Problem to solve. Could you count the lines below that include the word "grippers" and give only the number?

◇ ◇ ◇ ◇

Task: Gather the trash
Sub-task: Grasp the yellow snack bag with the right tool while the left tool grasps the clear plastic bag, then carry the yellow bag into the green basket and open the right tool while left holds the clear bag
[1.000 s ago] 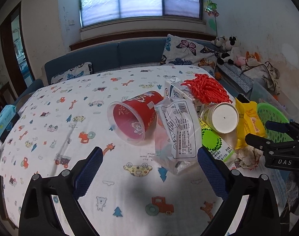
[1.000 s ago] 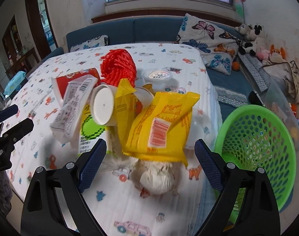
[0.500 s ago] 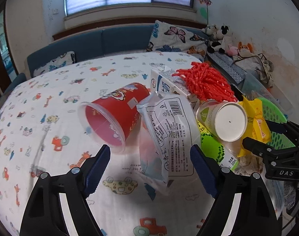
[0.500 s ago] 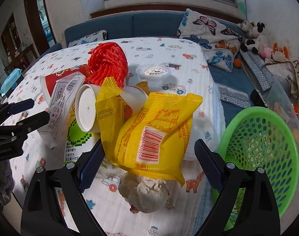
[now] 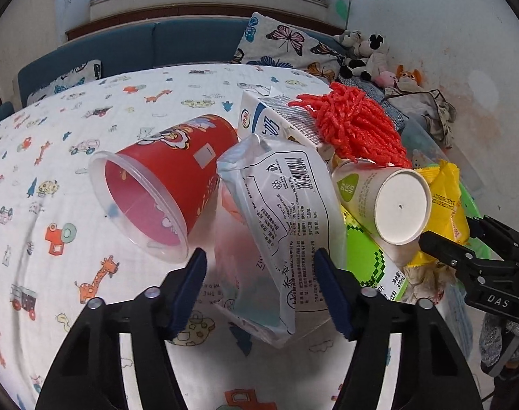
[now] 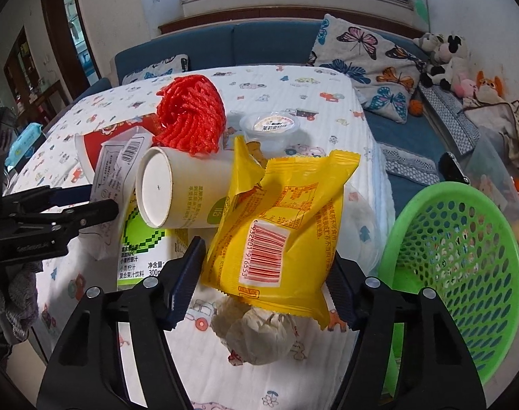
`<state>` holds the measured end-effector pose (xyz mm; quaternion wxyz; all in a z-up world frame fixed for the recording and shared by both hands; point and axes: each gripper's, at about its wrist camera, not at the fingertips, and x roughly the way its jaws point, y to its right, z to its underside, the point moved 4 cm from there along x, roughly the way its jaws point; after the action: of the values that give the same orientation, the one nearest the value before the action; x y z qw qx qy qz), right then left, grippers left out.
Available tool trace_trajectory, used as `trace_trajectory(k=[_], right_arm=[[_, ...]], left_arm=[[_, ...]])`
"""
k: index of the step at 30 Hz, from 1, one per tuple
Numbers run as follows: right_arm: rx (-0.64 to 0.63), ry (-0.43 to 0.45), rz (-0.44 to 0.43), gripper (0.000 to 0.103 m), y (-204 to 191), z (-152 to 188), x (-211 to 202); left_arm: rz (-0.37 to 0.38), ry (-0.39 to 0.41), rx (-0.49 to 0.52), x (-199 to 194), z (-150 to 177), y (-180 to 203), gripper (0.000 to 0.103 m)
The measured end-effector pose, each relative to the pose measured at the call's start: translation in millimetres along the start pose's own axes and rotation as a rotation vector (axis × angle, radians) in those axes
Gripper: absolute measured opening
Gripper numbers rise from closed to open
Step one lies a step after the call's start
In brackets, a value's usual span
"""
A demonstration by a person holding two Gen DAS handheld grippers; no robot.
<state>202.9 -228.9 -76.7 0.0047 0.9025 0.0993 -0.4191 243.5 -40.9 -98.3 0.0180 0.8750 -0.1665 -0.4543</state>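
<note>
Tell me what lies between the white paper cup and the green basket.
In the right wrist view, the yellow snack wrapper lies between the white paper cup and the green basket, with the right gripper jaws, just closing, around it.

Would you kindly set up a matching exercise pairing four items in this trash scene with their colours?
Things:
1. basket
2. snack wrapper
3. netting bundle
4. paper cup's base

Colours:
A. red
B. white
C. green
D. yellow

Pairs: 1-C, 2-D, 3-A, 4-B
</note>
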Motion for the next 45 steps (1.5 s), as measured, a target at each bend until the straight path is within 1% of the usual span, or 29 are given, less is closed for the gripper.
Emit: trace_trajectory(k=[2,6,7,9,11,14,23,26,30,35,45], right_arm=[[0.009,0.009,-0.002,0.066,1,1,-4],[0.021,0.023,-0.013,0.066,1,3,-14],[0.023,0.028,-0.013,0.066,0,3,-16],[0.027,0.037,-0.019,0.066,1,5,-23],[0.031,0.045,-0.019,0.065,1,6,-28],[0.045,0.056,-0.023,0.065,4,10,-37],[0.072,0.101,-0.031,0.065,13,23,-71],[0.081,0.113,-0.023,0.065,19,28,-80],[0.106,0.121,-0.002,0.065,34,34,-88],[0.128,0.124,0.036,0.065,56,42,-96],[0.172,0.091,0.127,0.067,106,62,-94]], left_arm=[[0.017,-0.004,-0.002,0,1,1,0.047],[0.027,-0.003,0.001,-2,1,3,0.031],[0.030,-0.002,0.001,-4,2,3,0.025],[0.031,0.003,0.004,-8,4,3,0.021],[0.031,0.008,0.008,-11,5,5,0.011],[0.033,0.019,0.009,-19,9,9,0.007],[0.049,0.089,0.015,-66,19,21,0.006],[0.060,0.115,0.034,-84,23,32,0.006],[0.092,0.132,0.053,-96,21,51,0.006],[0.126,0.130,0.100,-96,13,84,0.006],[0.174,0.083,0.155,-73,0,132,0.006]])
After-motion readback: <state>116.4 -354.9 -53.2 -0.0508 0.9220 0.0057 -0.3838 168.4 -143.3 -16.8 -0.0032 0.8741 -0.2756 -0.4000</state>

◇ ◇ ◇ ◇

Response. 2